- Records shown -

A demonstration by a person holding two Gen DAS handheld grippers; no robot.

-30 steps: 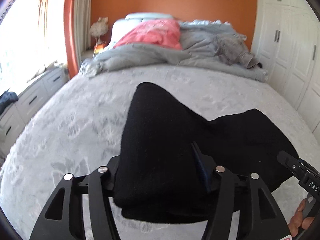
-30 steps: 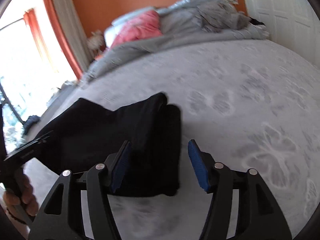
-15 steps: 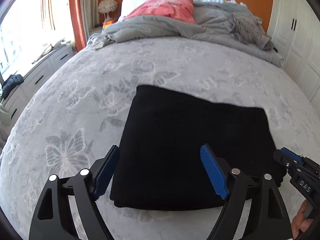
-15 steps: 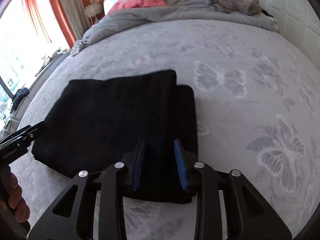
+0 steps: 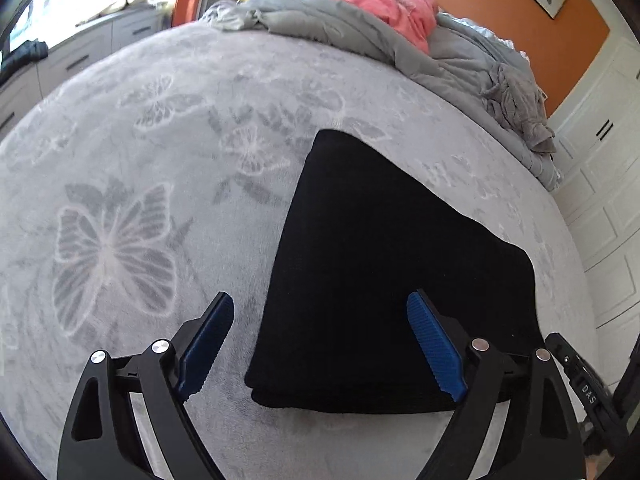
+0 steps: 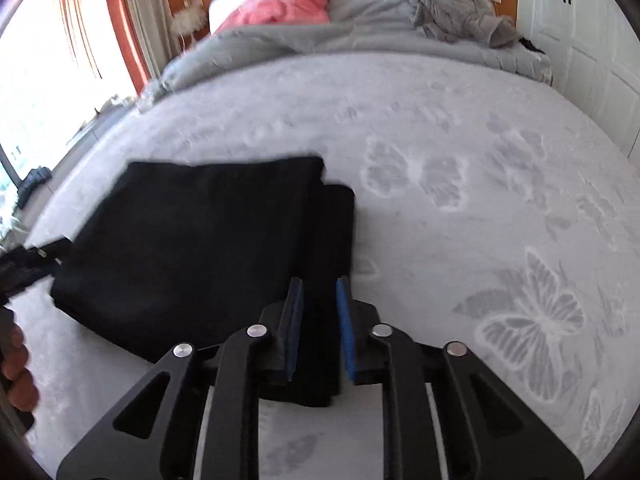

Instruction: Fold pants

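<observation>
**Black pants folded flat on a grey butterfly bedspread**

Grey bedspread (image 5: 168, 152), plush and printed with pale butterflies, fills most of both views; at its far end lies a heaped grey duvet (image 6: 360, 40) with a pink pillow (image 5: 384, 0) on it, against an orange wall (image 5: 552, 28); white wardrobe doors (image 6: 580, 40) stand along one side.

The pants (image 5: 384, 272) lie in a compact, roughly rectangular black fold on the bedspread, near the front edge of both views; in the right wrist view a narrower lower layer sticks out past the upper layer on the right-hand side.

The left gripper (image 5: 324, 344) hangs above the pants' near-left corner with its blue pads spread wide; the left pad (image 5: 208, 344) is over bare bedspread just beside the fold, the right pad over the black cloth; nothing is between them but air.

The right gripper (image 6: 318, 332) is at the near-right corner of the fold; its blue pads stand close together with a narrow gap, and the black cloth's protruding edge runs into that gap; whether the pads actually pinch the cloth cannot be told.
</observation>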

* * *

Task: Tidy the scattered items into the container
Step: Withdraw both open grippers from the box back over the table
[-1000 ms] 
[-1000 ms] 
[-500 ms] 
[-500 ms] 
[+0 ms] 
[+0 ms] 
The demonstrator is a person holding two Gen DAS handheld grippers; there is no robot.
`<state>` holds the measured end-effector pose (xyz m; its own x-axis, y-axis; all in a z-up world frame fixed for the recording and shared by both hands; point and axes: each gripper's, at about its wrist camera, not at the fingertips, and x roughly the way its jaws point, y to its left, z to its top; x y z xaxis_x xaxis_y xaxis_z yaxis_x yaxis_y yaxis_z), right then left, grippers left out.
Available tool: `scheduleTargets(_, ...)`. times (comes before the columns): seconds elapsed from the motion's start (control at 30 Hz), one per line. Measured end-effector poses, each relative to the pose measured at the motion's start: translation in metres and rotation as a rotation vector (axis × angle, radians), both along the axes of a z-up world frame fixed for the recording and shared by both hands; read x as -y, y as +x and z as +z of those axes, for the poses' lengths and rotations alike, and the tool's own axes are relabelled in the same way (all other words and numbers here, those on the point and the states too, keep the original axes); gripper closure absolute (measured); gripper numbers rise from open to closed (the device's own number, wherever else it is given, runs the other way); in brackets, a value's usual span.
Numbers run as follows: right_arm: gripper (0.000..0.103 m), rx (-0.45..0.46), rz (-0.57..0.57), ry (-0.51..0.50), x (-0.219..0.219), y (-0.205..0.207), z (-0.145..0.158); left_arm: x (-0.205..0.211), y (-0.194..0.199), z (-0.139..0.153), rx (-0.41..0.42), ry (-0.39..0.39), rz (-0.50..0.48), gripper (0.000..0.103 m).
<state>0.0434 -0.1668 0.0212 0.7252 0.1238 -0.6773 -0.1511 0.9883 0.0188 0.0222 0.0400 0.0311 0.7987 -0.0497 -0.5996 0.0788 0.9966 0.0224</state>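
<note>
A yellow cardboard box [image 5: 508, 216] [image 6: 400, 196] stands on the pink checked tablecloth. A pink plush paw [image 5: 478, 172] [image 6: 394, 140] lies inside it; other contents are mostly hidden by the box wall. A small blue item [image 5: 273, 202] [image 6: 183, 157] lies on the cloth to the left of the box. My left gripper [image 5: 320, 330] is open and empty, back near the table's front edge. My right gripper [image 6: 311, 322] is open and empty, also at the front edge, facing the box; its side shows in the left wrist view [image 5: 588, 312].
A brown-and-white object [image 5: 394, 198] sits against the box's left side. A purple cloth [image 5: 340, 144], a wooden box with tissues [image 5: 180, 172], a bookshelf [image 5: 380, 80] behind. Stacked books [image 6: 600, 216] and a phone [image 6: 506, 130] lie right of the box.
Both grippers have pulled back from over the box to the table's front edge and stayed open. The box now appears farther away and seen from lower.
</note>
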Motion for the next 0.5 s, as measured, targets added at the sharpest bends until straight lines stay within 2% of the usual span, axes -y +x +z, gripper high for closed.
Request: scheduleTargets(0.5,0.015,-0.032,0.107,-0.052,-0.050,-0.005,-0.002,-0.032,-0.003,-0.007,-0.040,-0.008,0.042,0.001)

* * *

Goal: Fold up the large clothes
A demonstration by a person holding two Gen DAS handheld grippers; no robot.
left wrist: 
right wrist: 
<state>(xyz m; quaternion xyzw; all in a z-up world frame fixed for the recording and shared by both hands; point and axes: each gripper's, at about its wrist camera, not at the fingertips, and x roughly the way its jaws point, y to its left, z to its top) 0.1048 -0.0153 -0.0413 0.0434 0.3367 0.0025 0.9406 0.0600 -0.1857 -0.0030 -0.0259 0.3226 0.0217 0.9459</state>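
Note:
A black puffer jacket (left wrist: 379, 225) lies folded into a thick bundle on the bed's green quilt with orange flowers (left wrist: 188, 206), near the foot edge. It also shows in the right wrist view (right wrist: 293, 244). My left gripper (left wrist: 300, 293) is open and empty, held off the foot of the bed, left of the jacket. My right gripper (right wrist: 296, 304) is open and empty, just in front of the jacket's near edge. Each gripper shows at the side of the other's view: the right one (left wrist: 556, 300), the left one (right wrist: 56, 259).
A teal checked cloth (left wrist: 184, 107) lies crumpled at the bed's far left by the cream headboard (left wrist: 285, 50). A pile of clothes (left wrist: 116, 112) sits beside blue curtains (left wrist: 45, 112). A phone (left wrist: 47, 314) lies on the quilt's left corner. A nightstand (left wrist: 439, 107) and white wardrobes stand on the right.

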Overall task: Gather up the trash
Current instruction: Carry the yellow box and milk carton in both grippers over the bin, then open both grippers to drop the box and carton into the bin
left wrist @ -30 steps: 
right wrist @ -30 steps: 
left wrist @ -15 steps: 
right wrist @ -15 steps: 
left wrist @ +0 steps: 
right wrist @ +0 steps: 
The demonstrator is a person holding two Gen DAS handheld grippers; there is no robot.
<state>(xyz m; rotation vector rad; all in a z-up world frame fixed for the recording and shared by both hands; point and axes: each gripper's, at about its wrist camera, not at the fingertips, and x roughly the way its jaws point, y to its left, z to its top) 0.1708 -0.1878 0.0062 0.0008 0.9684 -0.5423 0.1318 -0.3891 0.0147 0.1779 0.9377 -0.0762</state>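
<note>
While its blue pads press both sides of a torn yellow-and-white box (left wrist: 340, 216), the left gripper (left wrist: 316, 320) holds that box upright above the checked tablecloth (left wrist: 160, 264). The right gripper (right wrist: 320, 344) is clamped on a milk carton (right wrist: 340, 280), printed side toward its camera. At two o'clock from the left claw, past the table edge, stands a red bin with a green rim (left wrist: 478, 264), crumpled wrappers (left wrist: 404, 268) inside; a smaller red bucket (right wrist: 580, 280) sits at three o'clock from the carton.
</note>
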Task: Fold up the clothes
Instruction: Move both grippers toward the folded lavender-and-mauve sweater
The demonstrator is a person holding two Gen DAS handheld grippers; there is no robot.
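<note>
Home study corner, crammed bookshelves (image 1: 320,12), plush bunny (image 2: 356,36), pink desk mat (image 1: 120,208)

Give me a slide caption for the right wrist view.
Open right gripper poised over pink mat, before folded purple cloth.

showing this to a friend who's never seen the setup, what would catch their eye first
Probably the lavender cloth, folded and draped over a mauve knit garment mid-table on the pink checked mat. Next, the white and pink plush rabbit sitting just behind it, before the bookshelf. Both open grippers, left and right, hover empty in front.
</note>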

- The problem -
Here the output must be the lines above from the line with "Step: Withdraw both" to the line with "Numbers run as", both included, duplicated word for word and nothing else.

- Your solution -
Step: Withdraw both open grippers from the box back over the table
[-1000 ms] 
[-1000 ms] 
[-500 ms] 
[-500 ms] 
[+0 ms] 
[+0 ms] 
The demonstrator is a person holding two Gen DAS handheld grippers; there is no robot.
`<state>` holds the measured end-effector pose (xyz m; its own x-axis, y-axis; all in a z-up world frame fixed for the recording and shared by both hands; point and axes: each gripper's, at about its wrist camera, not at the fingertips, and x roughly the way its jaws point, y to its left, z to its top; x y z xaxis_x xaxis_y xaxis_z yaxis_x yaxis_y yaxis_z), right then left, grippers left out.
Available tool: `scheduleTargets(_, ...)`. times (comes before the columns): seconds elapsed from the motion's start (control at 30 Hz), one per line. Measured end-effector poses, each relative to the pose measured at the motion's start: translation in metres and rotation as a rotation vector (axis × angle, radians), both along the axes of a z-up world frame fixed for the recording and shared by both hands; read x as -y, y as +x and z as +z of those axes, for the poses' lengths and rotations alike, and the tool's own axes are relabelled in the same way (all other words and numbers here, those on the point and the states too, keep the original axes); gripper closure absolute (measured); gripper numbers rise from open to closed (the device's own number, wherever else it is given, runs the other way); in brackets, a value's usual span.
Numbers run as follows: right_arm: gripper (0.000..0.103 m), rx (-0.45..0.46), rz (-0.57..0.57), ry (-0.51..0.50), x (-0.219..0.219), y (-0.205..0.207), z (-0.145..0.158); left_arm: x (-0.205..0.211), y (-0.194..0.199), z (-0.139..0.153), rx (-0.41..0.42), ry (-0.39..0.39), rz (-0.50..0.48), gripper (0.000..0.103 m).

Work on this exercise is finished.